[Recorded data]

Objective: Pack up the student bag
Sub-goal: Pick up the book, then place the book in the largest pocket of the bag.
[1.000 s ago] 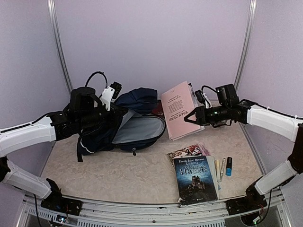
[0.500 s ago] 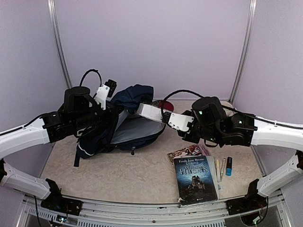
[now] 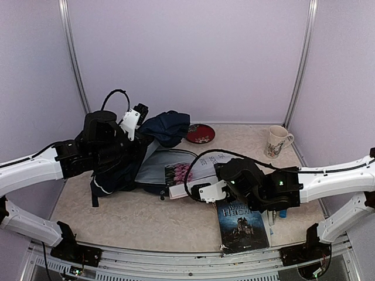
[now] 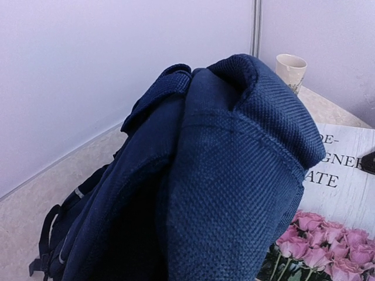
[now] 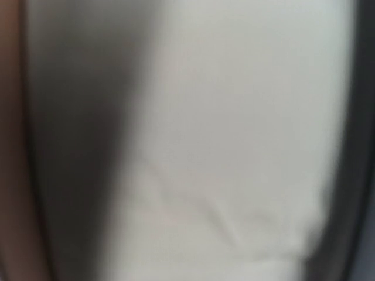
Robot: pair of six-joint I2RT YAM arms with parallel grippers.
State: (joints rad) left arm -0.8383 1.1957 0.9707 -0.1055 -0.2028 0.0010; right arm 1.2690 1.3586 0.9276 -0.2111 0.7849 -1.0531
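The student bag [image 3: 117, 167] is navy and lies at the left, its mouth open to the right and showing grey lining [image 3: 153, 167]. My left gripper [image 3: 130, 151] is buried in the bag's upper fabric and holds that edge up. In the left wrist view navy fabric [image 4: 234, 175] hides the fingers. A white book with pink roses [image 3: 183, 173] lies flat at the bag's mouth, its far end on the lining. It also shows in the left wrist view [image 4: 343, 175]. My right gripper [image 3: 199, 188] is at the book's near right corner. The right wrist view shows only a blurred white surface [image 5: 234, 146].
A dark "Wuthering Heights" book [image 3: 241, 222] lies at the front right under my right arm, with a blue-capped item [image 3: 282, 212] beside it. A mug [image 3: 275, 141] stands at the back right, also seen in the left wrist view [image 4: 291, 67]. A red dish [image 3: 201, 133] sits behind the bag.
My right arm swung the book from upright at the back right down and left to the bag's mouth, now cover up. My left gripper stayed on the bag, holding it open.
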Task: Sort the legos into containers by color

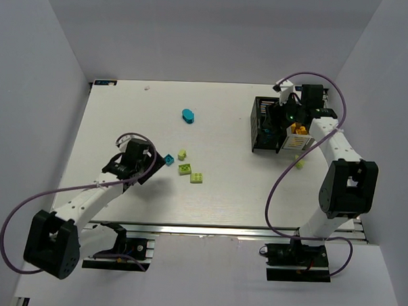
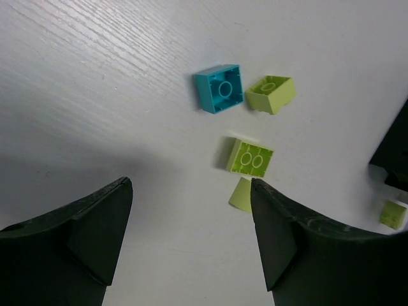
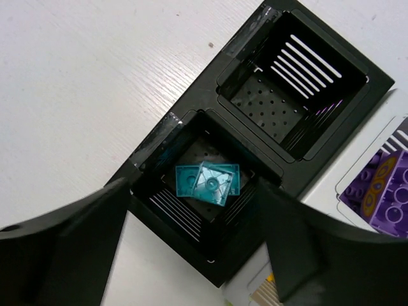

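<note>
The right gripper (image 3: 193,191) hung with jaws apart over a black bin (image 3: 299,172) compartment holding two teal bricks (image 3: 217,185). The left gripper (image 2: 191,185), also spread and empty, hovered near lime bricks (image 2: 250,157) and a loose teal brick (image 2: 220,88) on the table (image 2: 95,76).

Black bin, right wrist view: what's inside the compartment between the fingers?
Two teal bricks, one overlapping the other, lie on the floor of that black bin compartment. The fingers hide the compartment's near corners.

You've two teal bricks (image 3: 207,182) overlapping in one black bin (image 3: 239,137) cell. Purple bricks (image 3: 395,213) in white tray (image 3: 354,167); loose teal brick (image 2: 220,88) beside lime bricks (image 2: 250,157).
</note>
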Robot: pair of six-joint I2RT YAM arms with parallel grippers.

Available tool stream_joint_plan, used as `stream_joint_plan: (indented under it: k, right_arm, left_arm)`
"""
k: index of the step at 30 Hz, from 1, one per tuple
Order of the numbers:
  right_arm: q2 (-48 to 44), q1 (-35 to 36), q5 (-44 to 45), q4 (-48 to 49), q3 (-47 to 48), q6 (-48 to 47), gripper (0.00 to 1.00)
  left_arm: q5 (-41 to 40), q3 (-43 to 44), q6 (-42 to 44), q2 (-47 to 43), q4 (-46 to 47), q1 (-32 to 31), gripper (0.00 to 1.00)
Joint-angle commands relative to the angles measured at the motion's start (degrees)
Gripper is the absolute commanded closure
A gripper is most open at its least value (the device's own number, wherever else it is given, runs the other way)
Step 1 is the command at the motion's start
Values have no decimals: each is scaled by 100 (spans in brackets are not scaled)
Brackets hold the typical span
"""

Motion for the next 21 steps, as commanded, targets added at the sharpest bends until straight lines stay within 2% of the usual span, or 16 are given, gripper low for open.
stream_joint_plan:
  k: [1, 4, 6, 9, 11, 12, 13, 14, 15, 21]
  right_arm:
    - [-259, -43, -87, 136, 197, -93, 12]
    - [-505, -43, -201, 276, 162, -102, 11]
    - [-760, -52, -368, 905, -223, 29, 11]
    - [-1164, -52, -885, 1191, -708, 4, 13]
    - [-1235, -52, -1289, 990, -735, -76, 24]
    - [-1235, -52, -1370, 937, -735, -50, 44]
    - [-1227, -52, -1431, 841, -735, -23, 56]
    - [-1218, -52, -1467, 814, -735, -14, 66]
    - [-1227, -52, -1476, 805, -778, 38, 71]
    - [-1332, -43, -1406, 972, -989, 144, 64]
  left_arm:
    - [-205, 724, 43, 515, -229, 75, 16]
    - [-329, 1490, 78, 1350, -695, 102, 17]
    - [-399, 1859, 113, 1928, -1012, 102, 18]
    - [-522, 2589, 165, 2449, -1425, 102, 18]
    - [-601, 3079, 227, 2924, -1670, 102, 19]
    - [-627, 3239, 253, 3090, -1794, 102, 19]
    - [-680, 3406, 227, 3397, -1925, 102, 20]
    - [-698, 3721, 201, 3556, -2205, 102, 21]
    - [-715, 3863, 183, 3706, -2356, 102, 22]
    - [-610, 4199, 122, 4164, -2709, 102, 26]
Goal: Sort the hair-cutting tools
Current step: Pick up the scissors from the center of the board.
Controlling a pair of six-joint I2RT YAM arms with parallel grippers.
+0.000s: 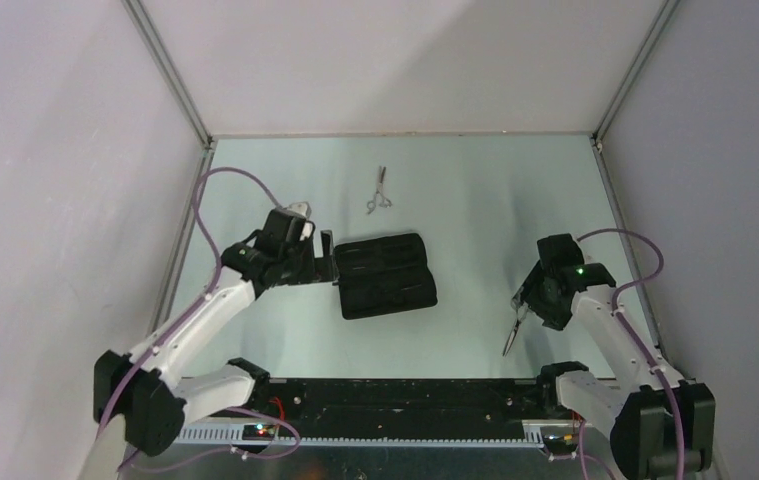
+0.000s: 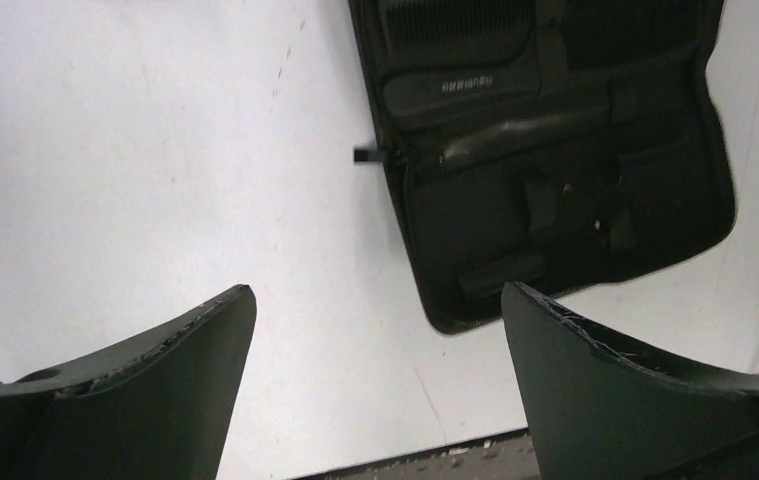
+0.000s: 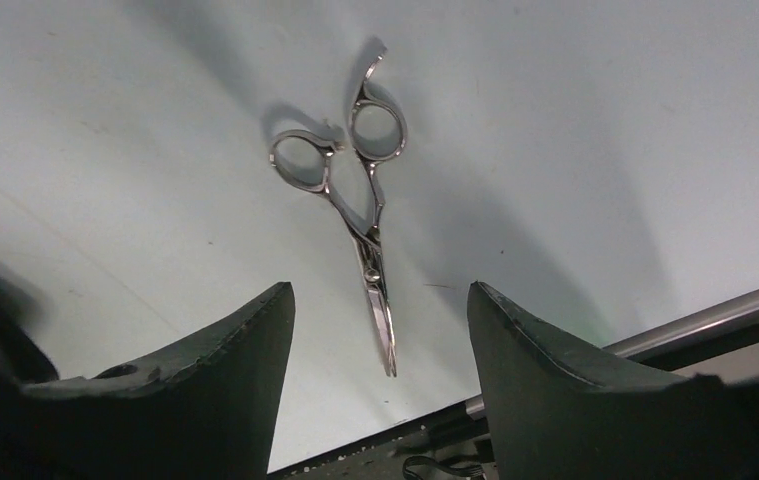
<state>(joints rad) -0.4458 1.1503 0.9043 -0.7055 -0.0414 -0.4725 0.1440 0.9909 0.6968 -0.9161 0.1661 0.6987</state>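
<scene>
One pair of silver scissors [image 1: 380,190] lies at the far middle of the table. A second pair of scissors [image 3: 365,215] lies flat on the table near the front edge, rings away from my right gripper [image 3: 380,290], which is open with the blade tip between its fingers, untouched. In the top view these scissors [image 1: 513,335] lie just below the right gripper [image 1: 527,300]. My left gripper [image 2: 377,290] is open and empty over bare table beside the left edge of the open black case [image 2: 555,150]. A toothed black comb [image 2: 455,22] shows in the case's upper pocket.
The black case [image 1: 387,275] lies open in the middle of the table, with the left gripper [image 1: 329,262] at its left side. A black rail [image 1: 405,395] runs along the front edge between the arm bases. White walls enclose the table on three sides.
</scene>
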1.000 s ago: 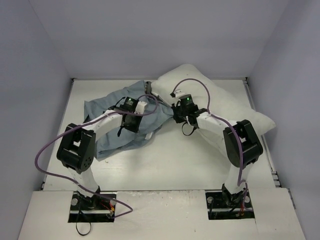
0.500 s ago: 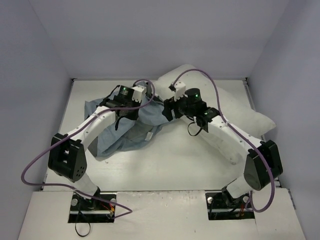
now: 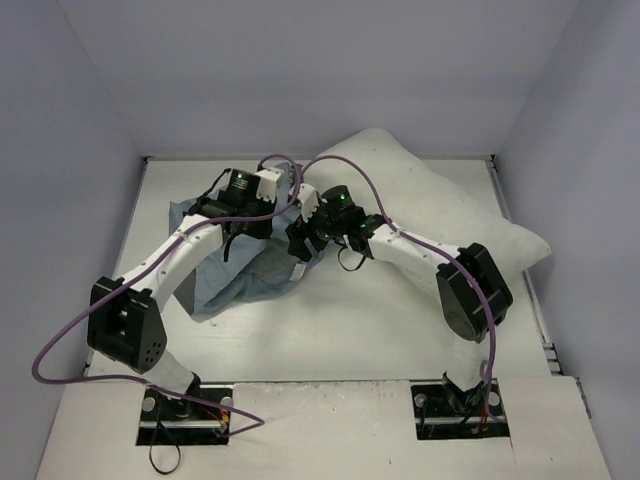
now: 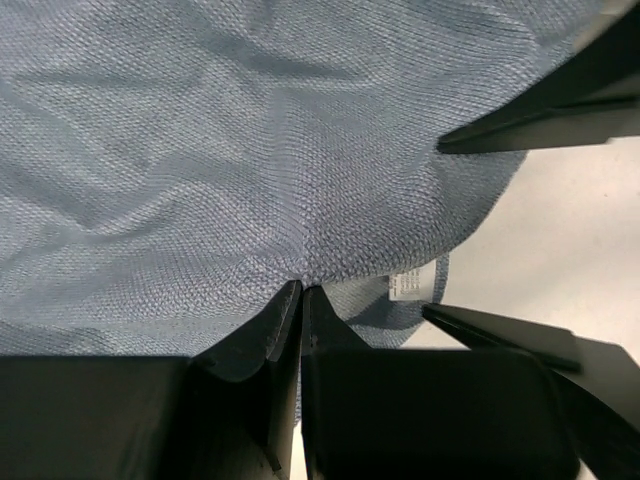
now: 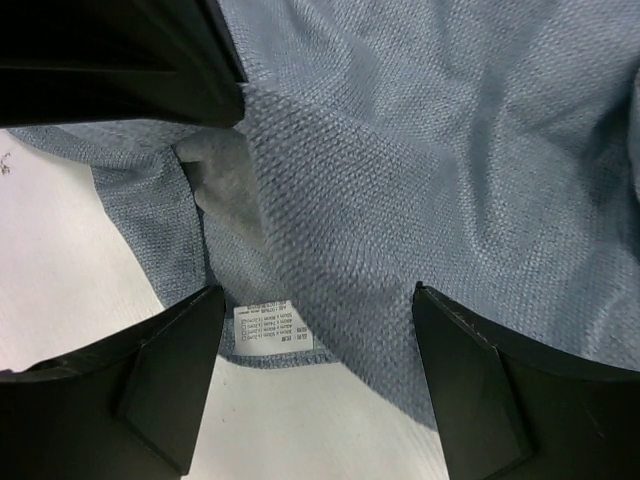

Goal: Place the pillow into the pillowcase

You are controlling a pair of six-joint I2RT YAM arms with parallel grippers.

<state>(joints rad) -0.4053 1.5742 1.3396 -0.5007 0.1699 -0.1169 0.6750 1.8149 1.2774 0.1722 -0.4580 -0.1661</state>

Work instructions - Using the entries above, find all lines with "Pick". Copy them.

Exercise answer -
Sub-goal: Pick up the book, then place the book in the largest pocket of the bag.
Current step: Pick up the scissors from the center of the board.

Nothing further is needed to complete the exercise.